----- The data

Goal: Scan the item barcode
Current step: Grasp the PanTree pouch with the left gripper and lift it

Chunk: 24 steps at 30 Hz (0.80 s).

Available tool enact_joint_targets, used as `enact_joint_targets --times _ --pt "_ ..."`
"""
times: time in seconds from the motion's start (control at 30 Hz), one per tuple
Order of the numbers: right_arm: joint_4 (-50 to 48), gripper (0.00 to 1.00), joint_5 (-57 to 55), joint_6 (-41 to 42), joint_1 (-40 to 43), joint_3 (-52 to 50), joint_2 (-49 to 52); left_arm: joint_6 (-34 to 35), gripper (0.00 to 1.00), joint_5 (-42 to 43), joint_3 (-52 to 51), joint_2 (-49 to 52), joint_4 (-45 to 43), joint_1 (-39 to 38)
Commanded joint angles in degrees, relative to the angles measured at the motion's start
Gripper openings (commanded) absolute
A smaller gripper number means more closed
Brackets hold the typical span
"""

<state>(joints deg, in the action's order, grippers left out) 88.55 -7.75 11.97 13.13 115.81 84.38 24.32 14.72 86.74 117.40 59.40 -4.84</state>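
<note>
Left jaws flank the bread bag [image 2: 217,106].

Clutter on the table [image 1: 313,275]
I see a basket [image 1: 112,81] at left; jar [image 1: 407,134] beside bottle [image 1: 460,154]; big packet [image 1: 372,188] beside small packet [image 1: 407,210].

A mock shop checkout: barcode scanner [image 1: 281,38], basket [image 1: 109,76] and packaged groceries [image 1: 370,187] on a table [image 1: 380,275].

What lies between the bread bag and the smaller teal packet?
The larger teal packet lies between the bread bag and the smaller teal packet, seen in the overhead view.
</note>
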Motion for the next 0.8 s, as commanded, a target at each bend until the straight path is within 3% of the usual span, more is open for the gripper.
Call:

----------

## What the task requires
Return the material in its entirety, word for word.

## Result of the exercise
Goal: Scan the item barcode
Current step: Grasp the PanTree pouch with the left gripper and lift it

Chunk: 24 steps at 30 Hz (0.80 s).

Available tool enact_joint_targets, used as `enact_joint_targets --times _ --pt "_ ..."`
"""
times: time in seconds from the motion's start (control at 30 Hz), one per tuple
Order of the numbers: right_arm: joint_4 (-50 to 48), gripper (0.00 to 1.00), joint_5 (-57 to 55), joint_6 (-41 to 42), joint_1 (-40 to 43), joint_3 (-52 to 50), joint_2 (-49 to 52); left_arm: joint_6 (-34 to 35), gripper (0.00 to 1.00), joint_5 (-42 to 43), joint_3 (-52 to 51), joint_2 (-49 to 52), joint_4 (-45 to 43), joint_1 (-39 to 38)
Commanded joint angles in degrees, relative to the angles measured at the motion's start
Gripper openings (commanded) absolute
A smaller gripper number means more closed
Brackets hold the typical span
"""

<state>(joints deg, in the action's order, grippers left out) 88.55 -7.75 11.97 13.13 115.81 84.38 24.32 14.72 86.74 117.40 59.40 -4.84</state>
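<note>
Left jaws flank the bread bag [image 2: 217,106].

Clutter on the table [image 1: 313,275]
I see a basket [image 1: 112,81] at left; jar [image 1: 407,134] beside bottle [image 1: 460,154]; big packet [image 1: 372,188] beside small packet [image 1: 407,210].

A mock shop checkout: barcode scanner [image 1: 281,38], basket [image 1: 109,76] and packaged groceries [image 1: 370,187] on a table [image 1: 380,275].

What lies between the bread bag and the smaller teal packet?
The larger teal packet lies between the bread bag and the smaller teal packet, seen in the overhead view.
</note>
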Motion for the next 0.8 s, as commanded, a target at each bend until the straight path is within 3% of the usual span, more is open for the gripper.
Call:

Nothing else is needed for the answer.